## AIM OF THE EXERCISE
All of the data should be restated exactly as it stands.

──────────────────────────────

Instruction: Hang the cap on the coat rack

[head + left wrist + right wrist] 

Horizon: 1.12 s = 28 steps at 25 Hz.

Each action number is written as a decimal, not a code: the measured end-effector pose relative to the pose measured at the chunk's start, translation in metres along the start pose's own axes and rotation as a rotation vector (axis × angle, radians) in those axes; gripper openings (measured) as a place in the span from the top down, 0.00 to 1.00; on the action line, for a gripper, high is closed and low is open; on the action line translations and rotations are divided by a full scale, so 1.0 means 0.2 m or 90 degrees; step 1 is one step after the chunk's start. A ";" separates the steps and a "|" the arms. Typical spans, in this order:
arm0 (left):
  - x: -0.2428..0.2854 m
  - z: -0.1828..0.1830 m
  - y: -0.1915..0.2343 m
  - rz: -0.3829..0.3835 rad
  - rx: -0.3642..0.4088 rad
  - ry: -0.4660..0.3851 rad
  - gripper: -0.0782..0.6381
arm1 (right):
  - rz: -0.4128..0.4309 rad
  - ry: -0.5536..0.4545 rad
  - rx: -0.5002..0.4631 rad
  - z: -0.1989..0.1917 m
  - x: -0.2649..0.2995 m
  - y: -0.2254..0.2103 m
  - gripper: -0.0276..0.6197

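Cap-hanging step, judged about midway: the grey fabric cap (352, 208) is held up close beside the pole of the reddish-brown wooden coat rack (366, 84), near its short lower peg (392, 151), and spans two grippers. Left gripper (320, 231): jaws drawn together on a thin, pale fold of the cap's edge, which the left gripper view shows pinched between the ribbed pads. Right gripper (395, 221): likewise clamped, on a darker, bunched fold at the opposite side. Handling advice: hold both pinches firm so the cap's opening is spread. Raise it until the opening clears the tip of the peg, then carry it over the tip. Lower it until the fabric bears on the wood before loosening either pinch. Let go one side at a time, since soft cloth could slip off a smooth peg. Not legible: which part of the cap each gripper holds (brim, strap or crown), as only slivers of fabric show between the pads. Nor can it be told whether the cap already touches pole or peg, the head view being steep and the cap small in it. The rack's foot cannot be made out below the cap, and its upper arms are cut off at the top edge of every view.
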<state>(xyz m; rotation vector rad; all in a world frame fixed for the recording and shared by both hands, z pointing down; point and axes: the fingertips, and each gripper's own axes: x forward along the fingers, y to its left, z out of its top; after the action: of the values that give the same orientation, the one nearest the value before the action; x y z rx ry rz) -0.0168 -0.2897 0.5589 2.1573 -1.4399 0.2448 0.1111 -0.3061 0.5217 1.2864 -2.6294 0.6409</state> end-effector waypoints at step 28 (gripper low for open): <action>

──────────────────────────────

## ANSWER TO THIS PROBLEM
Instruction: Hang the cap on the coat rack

[head + left wrist + right wrist] 

Horizon: 1.12 s = 28 steps at 25 Hz.

Each action number is written as a decimal, not a code: the measured end-effector pose relative to the pose measured at the chunk's start, translation in metres along the start pose's own axes and rotation as a rotation vector (axis × angle, radians) in those axes; gripper openings (measured) as a place in the span from the top down, 0.00 to 1.00; on the action line, for a gripper, high is closed and low is open; on the action line translations and rotations are divided by a full scale, so 1.0 means 0.2 m or 90 degrees; step 1 is one step after the chunk's start. A ";" separates the steps and a "|" the arms. Typical spans, in this order:
arm0 (left):
  - x: -0.2428..0.2854 m
  - z: -0.1828..0.1830 m
  - y: -0.1915..0.2343 m
  - rz: -0.3829..0.3835 rad
  - rx: -0.3642..0.4088 rad
  - ry: -0.4660..0.3851 rad
  - gripper: -0.0782..0.6381
arm1 (right):
  - rz: -0.4128..0.4309 rad
  - ry: -0.5536..0.4545 rad
  - rx: -0.5002..0.4631 rad
  - z: -0.1989..0.1917 m
  - x: -0.2649..0.2995 m
  - y: -0.2254..0.2103 m
  - gripper: -0.0276..0.6197

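Cap-hanging step, judged about midway: the grey fabric cap (352, 208) is held up close beside the pole of the reddish-brown wooden coat rack (366, 84), near its short lower peg (392, 151), and spans two grippers. Left gripper (320, 231): jaws drawn together on a thin, pale fold of the cap's edge, which the left gripper view shows pinched between the ribbed pads. Right gripper (395, 221): likewise clamped, on a darker, bunched fold at the opposite side. Handling advice: hold both pinches firm so the cap's opening is spread. Raise it until the opening clears the tip of the peg, then carry it over the tip. Lower it until the fabric bears on the wood before loosening either pinch. Let go one side at a time, since soft cloth could slip off a smooth peg. Not legible: which part of the cap each gripper holds (brim, strap or crown), as only slivers of fabric show between the pads. Nor can it be told whether the cap already touches pole or peg, the head view being steep and the cap small in it. The rack's foot cannot be made out below the cap, and its upper arms are cut off at the top edge of every view.
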<state>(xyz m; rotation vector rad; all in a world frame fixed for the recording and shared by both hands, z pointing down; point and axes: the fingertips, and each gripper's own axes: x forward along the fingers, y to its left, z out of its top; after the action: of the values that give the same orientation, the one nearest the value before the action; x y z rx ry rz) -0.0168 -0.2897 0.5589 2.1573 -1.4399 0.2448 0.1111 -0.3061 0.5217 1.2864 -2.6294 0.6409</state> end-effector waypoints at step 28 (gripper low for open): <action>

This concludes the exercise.